* Exercise requirements: Transcribe the whole listing exactly, but do not carry over its pictures.

* Information shown:

----------

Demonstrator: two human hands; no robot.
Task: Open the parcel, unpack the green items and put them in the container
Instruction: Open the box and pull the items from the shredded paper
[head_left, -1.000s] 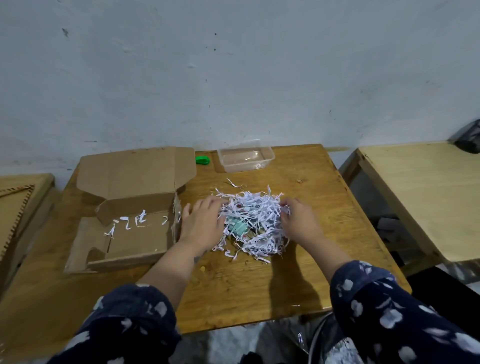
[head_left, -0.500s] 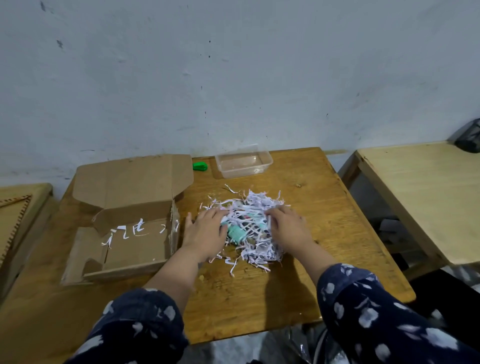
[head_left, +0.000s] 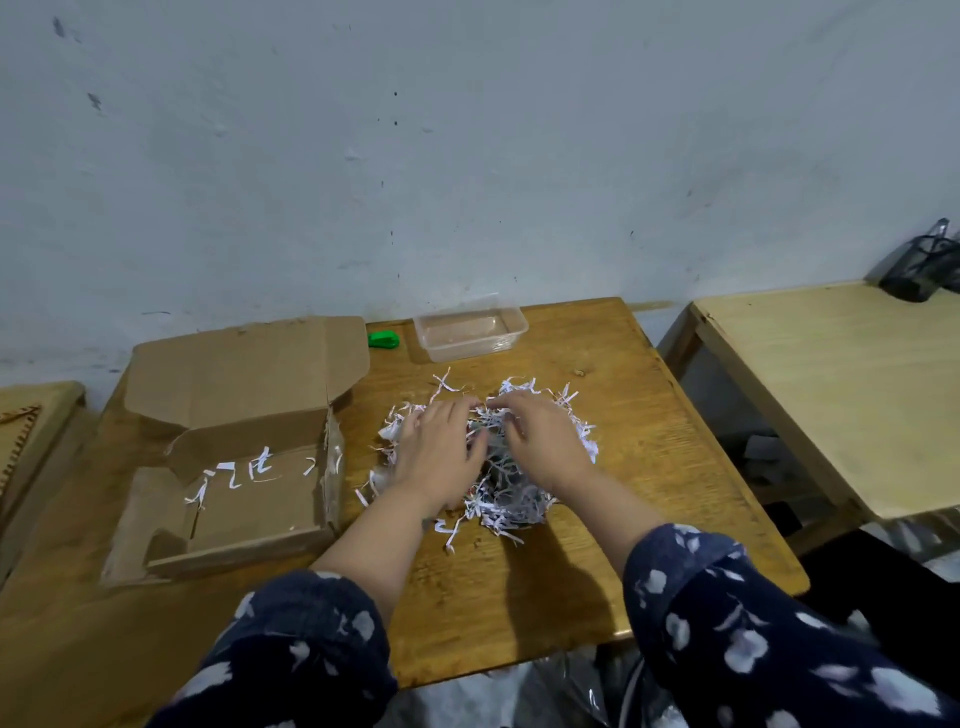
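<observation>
A heap of white shredded paper (head_left: 511, 506) lies in the middle of the wooden table (head_left: 649, 415). My left hand (head_left: 441, 452) and my right hand (head_left: 540, 441) both rest on top of the heap, close together, fingers spread into the shreds. The green items seen earlier inside the heap are hidden under my hands. The opened cardboard parcel (head_left: 244, 467) sits to the left, lid up, with a few paper strips inside. A clear plastic container (head_left: 470, 327) stands empty at the table's far edge.
A small green object (head_left: 384, 340) lies between the parcel lid and the container. A second, paler table (head_left: 852, 384) stands to the right with a dark bag (head_left: 924, 265) on it. A wall rises directly behind the table.
My hands moved from the sides of the paper heap to its top and closer together, covering the teal-green item that showed between them before. The view tilted slightly.
</observation>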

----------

* Response:
Demonstrator: two human hands; no robot.
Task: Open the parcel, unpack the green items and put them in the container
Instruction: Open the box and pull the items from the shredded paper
[head_left, -1.000s] 
[head_left, -0.500s] 
[head_left, +0.000s] 
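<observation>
A heap of white shredded paper (head_left: 511, 506) lies in the middle of the wooden table (head_left: 649, 415). My left hand (head_left: 441, 452) and my right hand (head_left: 540, 441) both rest on top of the heap, close together, fingers spread into the shreds. The green items seen earlier inside the heap are hidden under my hands. The opened cardboard parcel (head_left: 244, 467) sits to the left, lid up, with a few paper strips inside. A clear plastic container (head_left: 470, 327) stands empty at the table's far edge.
A small green object (head_left: 384, 340) lies between the parcel lid and the container. A second, paler table (head_left: 852, 384) stands to the right with a dark bag (head_left: 924, 265) on it. A wall rises directly behind the table.
My hands moved from the sides of the paper heap to its top and closer together, covering the teal-green item that showed between them before. The view tilted slightly.
</observation>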

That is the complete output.